There are several aspects of how to find structure in data. The most simple case is to label your data with some categories, train a model and hope that the model captured enough structure to correctly predict the label for unseen data. To be fair, the approach often works pretty well, if there is enough data, good feature and clean labels.
For the domain of movies, a simple classifier could predict whether a movie has a strong “western theme” or not. But even such a simple model requires good features to correctly separate both classes in which case a linear model might even suffice for the task. In case the explaining factors of the data are entangled, a more powerful model with more layers is required to separate them. But if the features do not carry the required information, even the deepest network is not able to deliver a reasonable performance. However, this is not the limitation we are talking about.
We borrow an example from a paper about development and learning by Jeff Elman to demonstrate the problem.
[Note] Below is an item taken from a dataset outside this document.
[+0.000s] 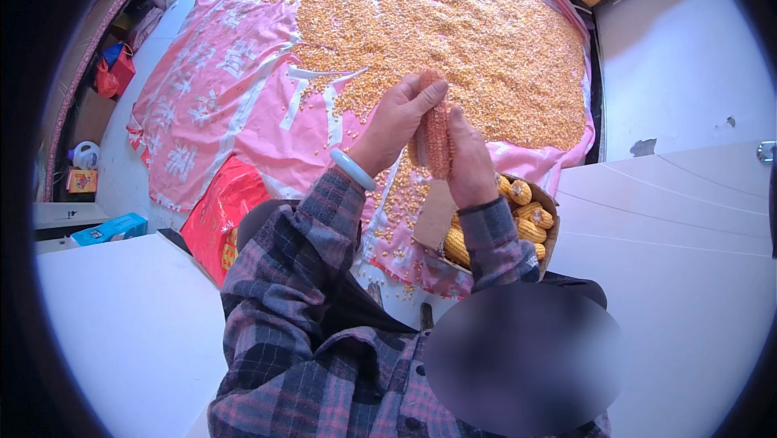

Let us assume that we have the following data with the given labels:
1 0 1 1 0 1 | 1
0 0 0 0 0 0 | 1
0 0 1 1 0 0 | 1
0 1 0 1 1 0 | 0
1 1 1 0 1 1 | 0
0 0 0 1 1 1 | 0
For instance, class one is symmetric around the center and all members have even parity. A pattern for class zero is that the fifth bit is always set. All these patterns could have been learned by a model. Now, an unseen sample “0 1 1 1 0 1” is presented to the model and the question is what class it will predict? The fifth bit is “zero”, so the prediction should be “1”, but it is also non-symmetrical so “0” would be also reasonable.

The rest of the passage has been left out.